İlk oyundan farklı olarak bu sefer Unreal Engine 4 motoru ile geliştirilen oyun, yine benzer bir tür oyun olan Squad’dan da tecrübe ettiğim kadarı ile geleceği parlak gözüküyordu. Uzun süredir alpha ve beta test aşamasında olan yapım, geçtiğimiz gün nihayet Steam üzerinden 76.50 TL‘lik satış fiyatı ile oyunculara sunuldu. Şimdi dilerseniz lafı fazla uzatmayalım, ve Insurgency: Sandstorm nasıl bir oyun, bizlere neler sunuyor, parasının hakkını veriyor mu, birlikte inceleyelim.

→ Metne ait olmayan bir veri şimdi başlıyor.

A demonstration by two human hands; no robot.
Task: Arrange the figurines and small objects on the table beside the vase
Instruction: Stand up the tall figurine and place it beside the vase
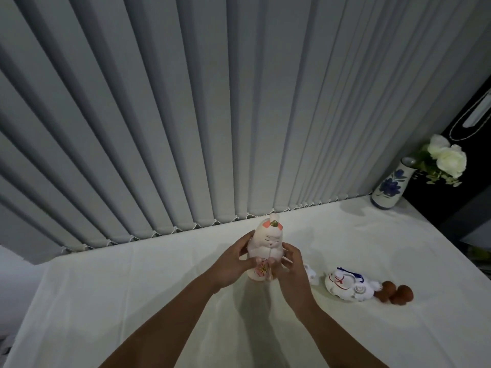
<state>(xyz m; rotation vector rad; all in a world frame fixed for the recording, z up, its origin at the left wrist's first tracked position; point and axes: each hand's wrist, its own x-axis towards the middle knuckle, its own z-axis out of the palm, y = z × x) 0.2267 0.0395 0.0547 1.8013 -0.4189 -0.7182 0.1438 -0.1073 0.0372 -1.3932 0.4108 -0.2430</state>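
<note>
Pale rabbit-like figurine is held upright between both hands, approx. mid-bench, nearer the back edge than the front; whether its base touches the cloth cannot be told. Left hand is wrapped on its left flank, right hand on its right flank, fingers closed around the lower body w/ the painted flower. Vase w/ white flowers is seen at the back right corner of the bench, well apart from the held piece. A white-and-blue figurine lies on its side toward the right half, a small white piece partly hidden behind the right wrist, two brown round objects just beside the lying figurine. Judged step: carrying the held piece to the vase. Risks: figurine looks glazed and top-heavy, so slip is likely if grip is loosened on one side during transfer; the right forearm could sweep the small white piece or the lying figurine en route; the brown objects may roll if nudged; vase is narrow-based and near the edge, so a bump when setting down could tip it; loose cloth may bunch and leave the figurine unstable.
</note>
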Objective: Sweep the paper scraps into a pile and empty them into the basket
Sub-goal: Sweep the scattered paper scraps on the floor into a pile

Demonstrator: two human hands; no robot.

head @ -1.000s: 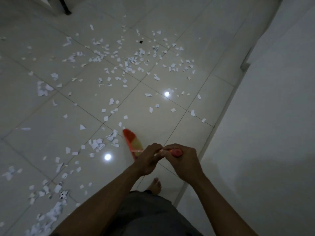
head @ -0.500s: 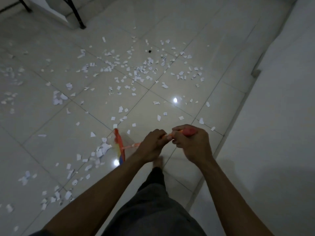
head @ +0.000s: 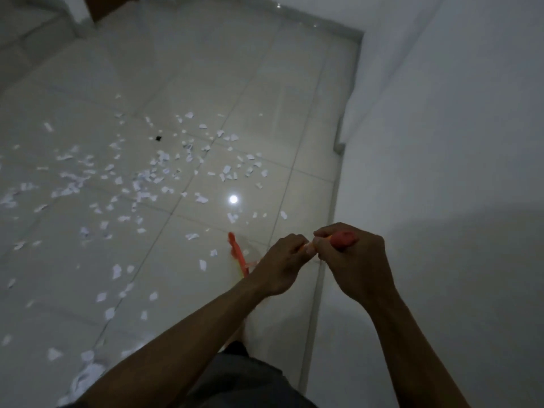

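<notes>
White paper scraps (head: pixel 153 175) lie scattered over the pale tiled floor, thickest at the middle left. Both my hands grip an orange-red broom. My right hand (head: pixel 350 260) holds the red end of its handle. My left hand (head: pixel 282 260) holds the shaft just below that. The broom head (head: pixel 238 254) is on the floor just ahead of my left hand, seen edge-on and blurred. A few scraps (head: pixel 206 260) lie directly left of the head. No basket is in view.
A white wall (head: pixel 441 142) runs along the right, meeting the floor at a skirting line (head: pixel 332 219). A small black speck (head: pixel 159 138) lies among the far scraps. A lamp reflection (head: pixel 233 199) shines on the tile. A brown furniture edge (head: pixel 100 7) stands at the top left.
The view has swung right and forward toward the wall. The broom head has moved right, from the scraps near the tile joint to a spot close to the wall. Both hands kept their grip.
</notes>
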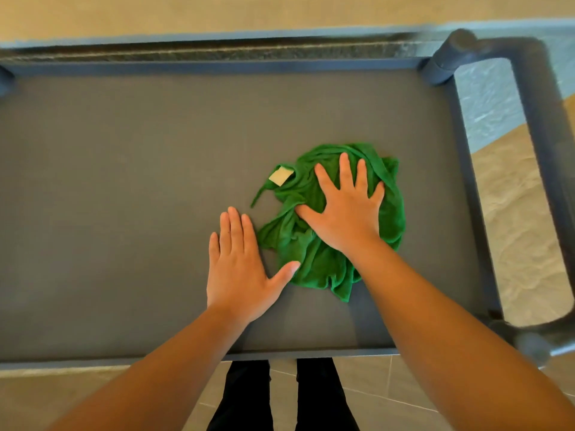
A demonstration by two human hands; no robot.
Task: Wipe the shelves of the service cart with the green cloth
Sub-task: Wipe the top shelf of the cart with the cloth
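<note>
Service cart, top shelf: dark grey, rimmed, handle at right end. Green cloth lies bunched right of centre, no clear long axis, pale tag at its far-left edge. Right hand flat on cloth, fingers spread, pressing. Left hand flat on bare shelf just left of it, thumb tip touching cloth. Most bare shelf lies leftward; next sweep likely goes there.

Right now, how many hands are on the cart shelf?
2. The right hand presses flat on the green cloth, right of the shelf's middle. The left hand lies flat on the bare shelf beside the cloth, its thumb at the cloth's edge.
</note>
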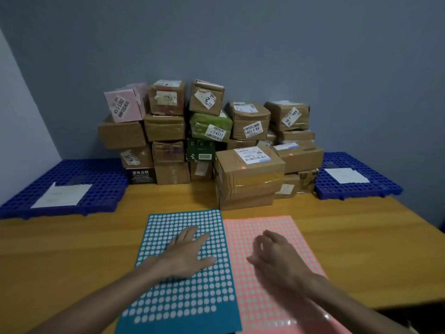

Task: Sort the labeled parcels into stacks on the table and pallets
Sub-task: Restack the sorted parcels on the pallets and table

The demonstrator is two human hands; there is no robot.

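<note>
The left hand (186, 255) lies flat on the blue sheet (183, 297), the right hand (272, 255) curls loosely over the pink sheet (265, 232), holding nothing; parcels (248, 174) pile up beyond both hands

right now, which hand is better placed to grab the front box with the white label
Likely the right hand: the front box stands beyond the pink sheet under it; the left hand lies flat on the blue sheet.

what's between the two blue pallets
In the head view, the stack of parcels fills the stretch between the left blue pallet and the right blue pallet.
</note>
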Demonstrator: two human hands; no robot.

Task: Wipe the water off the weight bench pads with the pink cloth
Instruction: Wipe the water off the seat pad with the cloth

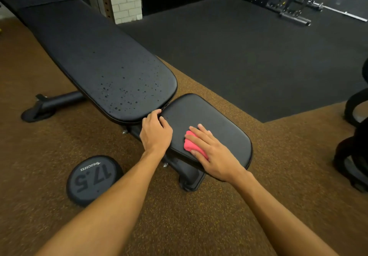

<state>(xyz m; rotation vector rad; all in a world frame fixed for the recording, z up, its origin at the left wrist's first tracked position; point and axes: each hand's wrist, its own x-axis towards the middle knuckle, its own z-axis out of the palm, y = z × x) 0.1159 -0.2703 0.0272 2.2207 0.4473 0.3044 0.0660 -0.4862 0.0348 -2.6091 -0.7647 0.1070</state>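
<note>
A gym: a black padded weight bench point(111, 62) stands on speckled rubber flooring point(219, 216), a 17.5 dumbbell point(93, 180) beside it, barbell racks point(288, 4) behind

Both arms are bare all the way from the near edge of the view to the fingertips. The left forearm point(119, 200) and the right forearm point(278, 212) are lean and smooth, narrowing to slim wrists. The left grip point(156, 134) is a bare hand whose knuckles show as low ridges. The right grip point(211, 154) is bare too, with long fingers, faint tendon lines across its back and short, plain nails, one seen clearly at a fingertip point(199, 125).
</note>
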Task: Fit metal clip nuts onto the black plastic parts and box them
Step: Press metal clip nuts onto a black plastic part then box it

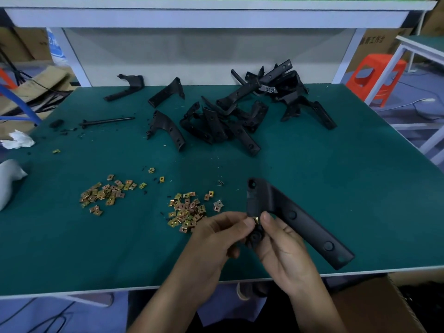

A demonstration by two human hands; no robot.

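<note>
My right hand grips a long angled black plastic part above the table's front edge. My left hand pinches a brass-coloured clip nut against the part's lower tab, between both thumbs. Two loose heaps of clip nuts lie on the green mat, one just left of my hands and one further left. A pile of black plastic parts lies at the back middle, with single parts spread to its left.
A cardboard box stands below the table's front right edge. A black rod and crumpled white paper lie at the left. A grey object sits at the left edge. An orange stool stands beyond the right side.
</note>
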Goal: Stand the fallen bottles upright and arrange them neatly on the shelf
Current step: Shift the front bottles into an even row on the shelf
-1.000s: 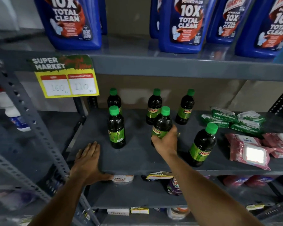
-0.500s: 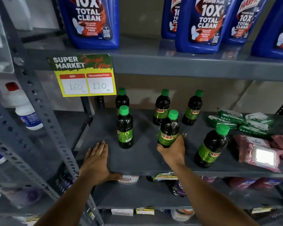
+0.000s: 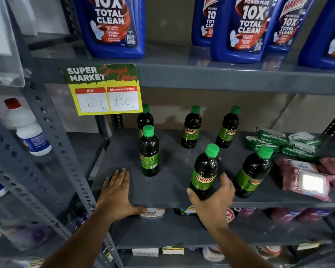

Öncelikle Insurgency: Sandstorm’un duyuru aşamasında ülkemizde birazcık ortalığı karıştırdığını hatırlıyorum. Normal şartlarda planlanan ancak daha sonra iptal edilen hikaye mod’unda, IŞİD’e karşı savaşan bir YPG teröristini kontrol edecektik. Ancak daha sonra hikaye mod’unun iptal edilmesi ile birlikte bu durum ortadan kalktı. Bu konu ile ilgili olarak özellikle Türk oyuncuların yapımcılara kızgın olduğunu tahmin edebiliyorum. Ancak yapımcılar ile yaptığım birebir röportaj ile aslında kendilerinin Türkiye’deki durumdan pek de haberdar olmadıklarını söyleyebilirim. Aksine Türk oyuncular için benden tavsiye dahi istediler, ve gelecekte hem Türkçe dil seçeneği, hem de MPT-76 gibi milli silahlarımızı eklemeyi düşündüklerini belirttiler. Uzun lafın kısası yapımcıların Türkiye’ye yahut Türk oyunculara karşı hiçbir olumsuz düşüncesi yok. Zaten gelen tepkilerin de etkisi ile hikaye modu iptal edildi.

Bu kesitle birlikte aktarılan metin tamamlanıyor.